Sadashiv Kanoji Patil (abbreviated as S. K. Patil) (1898–1981) was a former INC leader from Maharashtra. A veteran freedom fighter, he was a qualified journalist, scholar and orator. He was thrice elected mayor of Bombay and was known as "the uncrowned king of Bombay". He supported, assisted and nurtured a number of institutions, particularly in Mumbai and enriched the city culturally.

== Early life ==
He was born in 1898 in the village of Zarap between Kudal and Sawantwadi. His father was a police officer in Kolhapur State. He studied law in Pune, then migrated to Mumbai at the age of 23 in 1921 to join the chambers of barrister Velingkar. He started his own law practice in 1929 and practised primarily in the small causes court and the city civil court, and a few civil appeal cases on the appellate side of the Bombay High Court. He was briefed to appear with Muhammad Ali Jinnah in a few criminal cases in the early 1930s. By the end of his active practice in the mid 1940s, he came to be known as a forceful pleader in first appeals before the high court. He was frequently briefed to appear before various district courts in Bombay Presidency.

== Career ==
He was the Member of Parliament from Mumbai when it was part of the unified Bombay State. He was a union minister during the time of Jawaharlal Nehru, Lal Bahadur Shastri and Indira Gandhi. From 1964 to 1967 he was the union minister for railways. Though a three-time MP, he was defeated by George Fernandes in Mumbai South Lok Sabha constituency in 1967 for 4th Lok Sabha. He then fought a by-poll from Banaskantha Lok Sabha constituency in Gujarat and rejoined Lok Sabha. In 1969, during the split in the Indian National Congress, he along with Morarji Desai and S. Nijalingappa became the leading lights of the Congress (O) faction. He contested from Banaskantha Lok Sabha constituency in 1971 on Congress (O) ticket but lost to the Congress (R) candidate.

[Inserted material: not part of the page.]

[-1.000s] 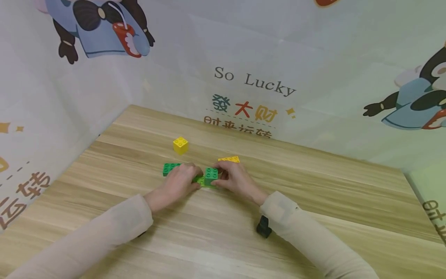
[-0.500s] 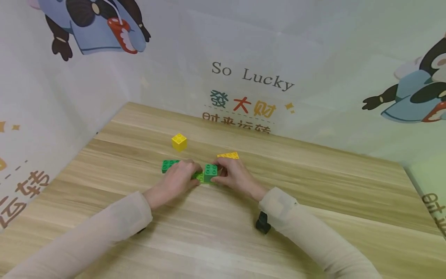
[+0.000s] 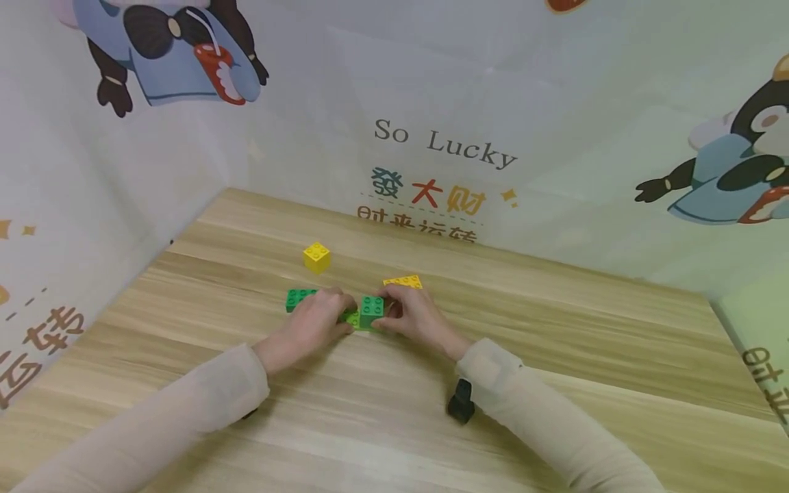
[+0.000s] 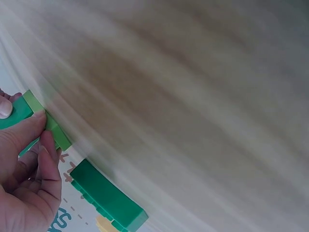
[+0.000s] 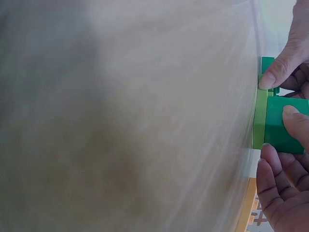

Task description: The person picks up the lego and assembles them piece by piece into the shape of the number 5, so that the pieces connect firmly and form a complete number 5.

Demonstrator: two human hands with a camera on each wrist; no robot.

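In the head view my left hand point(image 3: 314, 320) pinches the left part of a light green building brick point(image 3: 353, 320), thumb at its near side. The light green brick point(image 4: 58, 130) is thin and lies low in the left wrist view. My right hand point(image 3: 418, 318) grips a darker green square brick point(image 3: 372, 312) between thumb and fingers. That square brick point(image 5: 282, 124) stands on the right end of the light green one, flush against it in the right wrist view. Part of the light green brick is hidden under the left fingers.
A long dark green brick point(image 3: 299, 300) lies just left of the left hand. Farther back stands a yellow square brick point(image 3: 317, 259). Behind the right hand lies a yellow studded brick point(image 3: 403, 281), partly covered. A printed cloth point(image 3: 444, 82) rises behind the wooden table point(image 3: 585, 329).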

In the Lok Sabha discussions on the report of the States Reorganisation Commission, on 15 November 1955, Patil demanded that the Mumbai be constituted as an autonomous city-state, laying great stress on its cosmopolitan character. He had said in a meeting that Maharashtra will not get Mumbai in 5000 years. However, within mere five years Bombay state was partitioned into the present day states of Gujarat and Maharashtra in 1960, and the city of Mumbai became the capital of Maharashtra.